Monday, December 21, 2009

Blackjack

When I was first learning to play blackjack and hanging out at Casino Windsor paying 7$ for cans of Molson Canadian I picked up on something. The best people to sit next to at the Blackjack table are the old timers. The type of guys who know there way around the game and can shell out some advice that only 50 years of playing can earn. Although I haven't needed the advice on how to play my hands in quite some time, I still value the way generational gaps can disappear at the table.

A few months back I got talking with a man who looked to be in his mid eighties. He had that aura of a man who had lived quite the life. He had given his kids and grand-kids enough money to keep them at the slots long enough to leave him alone at the blackjack table. He started telling me about his life and I soon lost the count. But I found this guy to be more interesting than any 2% player edge. He told me of how he was stationed as a Marine at the base where I now work. About how during those times it was just an ammunition pier with 50 Marines and a few civilians. About how he met his wife at a dance at the gymnasium on a cold October night. About how he became the post master of a small town where everyone knew his name. Sure, it was like a poor man's Forrest Gump but I found it endlessly fascinating.

I was back at the casino this past Sunday night. As rounders so eloquently put it
"Few players recall big pots they have won, strange as it seems, but every player can remember with remarkable accuracy... the outstanding tough beats of his career."

I'm sitting at close to a 3.5 count index. I had been playing for 4 hours and that was the best count I had seen all night. I had spent all night waiting for moments to strike, only to get beat by dealer 21's and the guy next to me not splitting his 8's against a dealer 6. I would slowly grind back up on minimum bets only to drop an hours worth of work on the variance of the game. But it was getting late and I had work the next day. I had an opportunity to get back close to even including the $10 I had lost on the Chargers not covering the spread against the Bengals. The cards came out; Ace, Nine, King, Jack, and then to me a Three. Everyone easily got 20's and 19's, but my second card was an eight and the dealer had a five up. This deck is mostly face cards and I have a 11 against a dealer five. I reached into my wallet to pulled out the cash to double down and the dealer gives me a whopping 3. Leaving me with an astounding 14. But the dealer still has a bust card and with this count, anything but a bust would be rare. His under card is a 10 leaving him sitting at 15 just like he should. But his next card is another five. It was a kick in the balls. I drove home in the rain knowing that I played it perfectly but the cards didn't have the same intentions that I did.

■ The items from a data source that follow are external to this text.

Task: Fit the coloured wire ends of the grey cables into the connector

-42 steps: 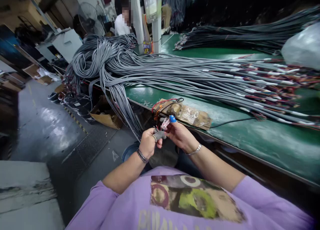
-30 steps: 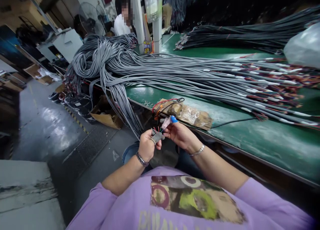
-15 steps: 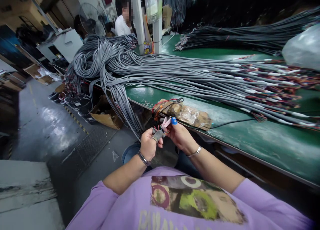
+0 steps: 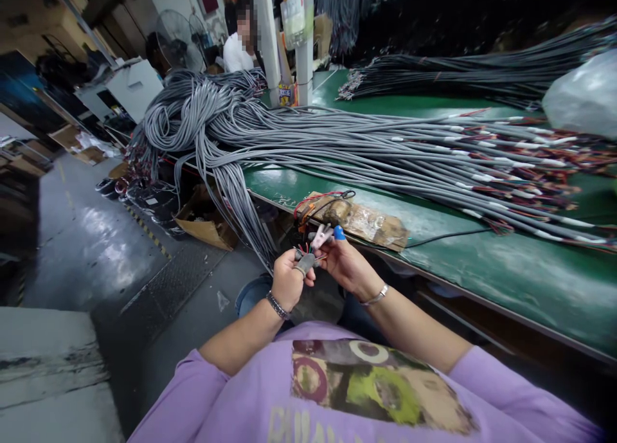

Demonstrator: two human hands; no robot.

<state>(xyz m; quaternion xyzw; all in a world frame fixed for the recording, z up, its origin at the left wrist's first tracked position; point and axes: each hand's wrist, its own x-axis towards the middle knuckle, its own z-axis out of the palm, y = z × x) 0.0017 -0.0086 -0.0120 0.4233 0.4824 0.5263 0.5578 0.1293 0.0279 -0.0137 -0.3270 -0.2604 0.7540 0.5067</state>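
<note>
Workshop, head view: green tabletop [image 4: 448, 256], glossy and scuffed, carries long gray cables [image 4: 337, 134] — bundled parallel, probably so wiry ends [image 4: 562, 166] line up. Left hand [image 4: 288, 282] pinches thin colored wires [image 4: 304, 246], fingers curled tight, likely steadying them. Right hand [image 4: 354, 269], blue cover [image 4: 340, 233] on thumb, pinches pale pink clip [image 4: 321, 236] just beside wires. Beyond — crinkled, taped board [image 4: 373, 224] at table edge.

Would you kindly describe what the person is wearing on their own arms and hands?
Lilac sleeves reach about the elbows. The left hand has a dark, linked band at its wrist; the right hand has a slimmer, silver-coloured band. A blue cover caps one right digit, seemingly the thumb. Grey material on the left fingers may be finger covers, but I cannot be sure.
</note>
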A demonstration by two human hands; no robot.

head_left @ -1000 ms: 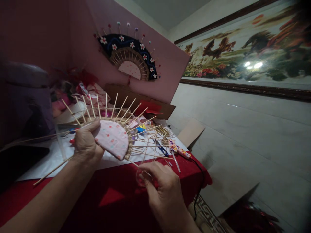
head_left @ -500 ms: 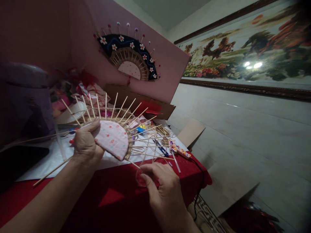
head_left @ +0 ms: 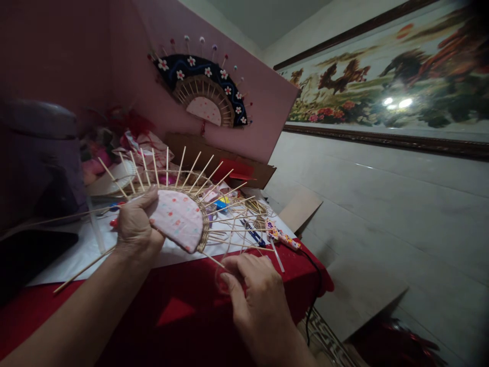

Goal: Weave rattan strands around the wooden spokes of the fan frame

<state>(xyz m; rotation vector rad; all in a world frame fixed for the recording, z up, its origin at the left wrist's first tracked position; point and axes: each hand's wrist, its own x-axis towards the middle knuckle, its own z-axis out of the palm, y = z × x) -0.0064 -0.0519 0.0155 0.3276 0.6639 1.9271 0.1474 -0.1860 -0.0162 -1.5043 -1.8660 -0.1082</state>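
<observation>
My left hand (head_left: 139, 221) grips the half-round fan frame (head_left: 179, 216) at its left side, thumb on the pink flowered fabric centre. Bare wooden sticks (head_left: 198, 176) fan out from a woven twine band (head_left: 205, 227) around the fabric's curved edge. At the lower right, my right hand (head_left: 255, 290) is closed in a pinch at the end of the lowest stick (head_left: 212, 259). A thin loop of twine (head_left: 218, 283) hangs beside those fingertips; the fingers partly hide where twine and stick meet.
Blue snips (head_left: 252, 233) and a flower-patterned glue gun (head_left: 282, 235) with a black cord lie right of the fan among loose twine. A finished dark fan (head_left: 208, 71) hangs on the pink board. A purple container (head_left: 42, 158) stands left. Red cloth (head_left: 301, 275) covers the table edge.
My right hand has shifted very slightly at the lowest stick's end, still pinched. The left hand and the fan frame are almost unmoved.
</observation>
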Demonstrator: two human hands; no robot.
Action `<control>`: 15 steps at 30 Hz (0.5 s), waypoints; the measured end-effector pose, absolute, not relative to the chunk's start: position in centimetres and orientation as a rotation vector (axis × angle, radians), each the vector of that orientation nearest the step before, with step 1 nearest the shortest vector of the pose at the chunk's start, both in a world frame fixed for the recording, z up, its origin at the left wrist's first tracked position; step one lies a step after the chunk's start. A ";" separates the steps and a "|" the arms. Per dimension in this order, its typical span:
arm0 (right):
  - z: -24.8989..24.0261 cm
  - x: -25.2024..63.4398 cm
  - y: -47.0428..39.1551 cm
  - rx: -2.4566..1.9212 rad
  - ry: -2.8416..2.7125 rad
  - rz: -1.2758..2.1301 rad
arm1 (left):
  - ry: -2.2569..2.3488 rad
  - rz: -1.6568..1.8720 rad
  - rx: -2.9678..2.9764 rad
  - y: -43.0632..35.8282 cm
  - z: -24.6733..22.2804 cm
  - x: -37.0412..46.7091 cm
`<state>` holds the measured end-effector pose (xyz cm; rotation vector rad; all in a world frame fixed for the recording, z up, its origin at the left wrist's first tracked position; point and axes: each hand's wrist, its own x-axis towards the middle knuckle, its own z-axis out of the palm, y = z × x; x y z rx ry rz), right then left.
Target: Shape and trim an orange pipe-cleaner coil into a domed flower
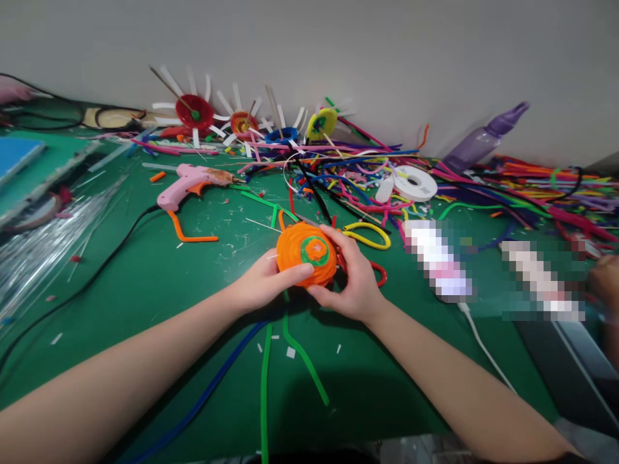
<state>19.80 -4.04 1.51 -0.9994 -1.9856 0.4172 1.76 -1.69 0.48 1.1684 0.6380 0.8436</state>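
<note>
An orange disc [294, 248] of coiled pipe cleaner, with a green ring and an orange centre, is held between both hands above the green table. My left hand [265, 278] grips its left and lower edge, with the thumb across its face. My right hand [352, 278] curls round the right side, its thumb at the lower edge. Green pipe cleaners [265, 393] and a blue one [207, 399] lie below the hands. Just behind the right hand are a yellow loop [372, 235] and a red loop, partly hidden.
A pink glue gun [196, 182] with a black cord lies at the left. Finished discs with white strips [194, 113] stand along the wall. Piled pipe cleaners, a white spool [414, 184] and a purple bottle [478, 142] are behind. Another person's hand [604, 280] is at the far right.
</note>
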 end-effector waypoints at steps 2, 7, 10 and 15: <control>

But that's not what I wanted to blog about. I wanted to blog about the guy who I was sitting next to for about 40 minutes of the night. Guy looked to be about 65, white with a mop of dirty hair that sat under a well worn hat. He was quite the character. Everyone else at the table seemed put off by him, but I really enjoyed him. He was chain smoking cigarettes and kept ordering straight shots of tequila and whiskey. But the cocktail waitress couldn't understand him as he was nearly unintelligible so I tried to interpret. No matter what he would get he would declare "Whiskey smells funny" before pounding the shot. He didn't keep his chips in neat stacks like everyone else but rather in a big mixed-up pile. After a couple more shot he started rambling about how he was going to sleep in his van that was in the parking lot. Then he started prodding the dealer about it. "I'm gonna sleep in yours [sic] parking lot whadda think about that!" I asked him about it and he started angrily mumbling about the "best damn biscuts n' gravy". Everyone kept looking at me trying to get me to stop talking to him, but I found it too amusing. Eventually he got up and announced to no one in particular "IM GOING TO SLEEP IN MY VAN" and then stumbled out.